Artikel 9 Ontstaan van de belastingschuld en heffing naar tijdsgelang

  • 1. De belasting is verschuldigd bij het begin van het belastingjaar of, zo dit later is, bij de aanvang van belastingplicht.

  • 2. Indien de belastingplicht in de loop van het jaar aanvangt, dan wel het aantal honden in de loop van het belastingjaar toeneemt, is de belasting, respectievelijk de hogere belasting ter zake van het toegenomen aantal honden, verschuldigd voor zoveel twaalfde gedeelten van de voor dat jaar verschuldigde belasting als er in dat jaar, na de aanvang van de belastingplicht, respectievelijk de toename van het aantal honden, nog volle kalendermaanden overblijven.

  • 3. Indien de belastingplicht in de loop van het belastingjaar eindigt, dan wel het aantal honden in de loop van het belastingjaar vermindert, bestaat aanspraak op ontheffing voor zoveel twaalfde gedeelten van de voor dat jaar verschuldigde belasting als er dat jaar, na het einde van de belastingplicht respectievelijk de vermindering van het aantal honden, nog volle kalendermaanden overblijven.

Artikel 10 Termijnen van betaling

  • 1. Bij niet-automatische incasso moeten de aanslagen worden betaald in twee gelijke termijnen, waarvan de eerste termijn vervalt op de laatste dag van de tweede maand volgende op die welke in de dagtekening van het aanslagbiljet is vermeld en de tweede twee maanden later.

  • 2. Bij automatische incasso moeten de aanslagen worden betaald in tien gelijke termijnen waarvan de eerste termijn vervalt op de laatste dag van de maand volgende op die welke in de dagtekening van het aanslagbiljet is vermeld en elk van de volgende termijnen telkens een maand later.

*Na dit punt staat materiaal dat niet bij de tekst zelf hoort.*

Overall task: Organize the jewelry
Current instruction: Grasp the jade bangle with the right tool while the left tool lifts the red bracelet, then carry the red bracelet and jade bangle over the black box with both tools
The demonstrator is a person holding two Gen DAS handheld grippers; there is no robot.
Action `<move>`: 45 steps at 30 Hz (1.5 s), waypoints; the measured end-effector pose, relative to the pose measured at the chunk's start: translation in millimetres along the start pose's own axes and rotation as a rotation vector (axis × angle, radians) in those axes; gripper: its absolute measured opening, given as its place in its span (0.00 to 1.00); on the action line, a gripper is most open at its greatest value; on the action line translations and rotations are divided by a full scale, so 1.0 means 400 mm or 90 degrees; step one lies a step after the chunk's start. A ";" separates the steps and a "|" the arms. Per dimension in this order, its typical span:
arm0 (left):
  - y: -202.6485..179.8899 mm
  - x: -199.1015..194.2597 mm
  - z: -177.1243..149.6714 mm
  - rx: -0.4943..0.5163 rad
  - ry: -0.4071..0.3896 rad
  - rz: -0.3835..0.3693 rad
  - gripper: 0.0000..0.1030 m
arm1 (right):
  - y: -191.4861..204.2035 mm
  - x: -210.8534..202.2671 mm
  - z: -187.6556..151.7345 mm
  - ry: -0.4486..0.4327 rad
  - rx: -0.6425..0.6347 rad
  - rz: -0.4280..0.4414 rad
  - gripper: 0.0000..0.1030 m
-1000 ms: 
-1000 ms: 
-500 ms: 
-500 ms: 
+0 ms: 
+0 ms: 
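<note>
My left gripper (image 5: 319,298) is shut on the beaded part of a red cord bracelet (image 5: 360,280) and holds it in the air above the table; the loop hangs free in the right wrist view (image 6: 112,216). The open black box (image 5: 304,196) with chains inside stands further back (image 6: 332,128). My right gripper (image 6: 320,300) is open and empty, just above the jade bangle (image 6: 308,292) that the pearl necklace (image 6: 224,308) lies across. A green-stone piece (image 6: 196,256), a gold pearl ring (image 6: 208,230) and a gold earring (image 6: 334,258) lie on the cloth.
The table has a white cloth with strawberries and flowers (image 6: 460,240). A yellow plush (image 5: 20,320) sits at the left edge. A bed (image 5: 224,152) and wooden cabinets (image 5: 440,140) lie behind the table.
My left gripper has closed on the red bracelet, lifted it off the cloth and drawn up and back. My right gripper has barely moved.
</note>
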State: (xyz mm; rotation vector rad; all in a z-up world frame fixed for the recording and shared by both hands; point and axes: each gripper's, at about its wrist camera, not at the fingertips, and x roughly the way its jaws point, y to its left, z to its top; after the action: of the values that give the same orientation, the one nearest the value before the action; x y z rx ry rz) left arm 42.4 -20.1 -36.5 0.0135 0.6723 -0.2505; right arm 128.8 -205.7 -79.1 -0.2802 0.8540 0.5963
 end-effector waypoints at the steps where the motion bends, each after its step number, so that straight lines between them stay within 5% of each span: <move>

Artikel 11 Nadere regels door het college van burgemeester en wethouders

Het college van burgemeester en wethouders kan nadere regels geven met betrekking tot de heffing en invordering van de hondenbelasting.

Artikel 14 Rente

  • 1. Het bepaalde in Hoofdstuk V van de Invorderingswet 1990 inzake invorderings-rente vindt toepassing op de invordering van de hondenbelasting.

  • 2. De ministeriële regeling bedoeld in artikel 31 van de Invorderingswet 1990 vindt daarbij overeenkomstige toepassing.

  • 3. In afwijking van de in het tweede lid genoemde regeling wordt geen invorderingsrente in rekening gebracht indien deze in totaal een bedrag van € 23,- niet te boven gaat.

Artikel 15 Inwerkingtreding en citeertitel

  • 2. Deze verordening treedt in werking op 31 december 2006

  • 3. De datum van ingang van de heffing is 1 januari 2007.

  • 4. Deze verordening kan worden aangehaald als "Verordening hondenbelasting 2007".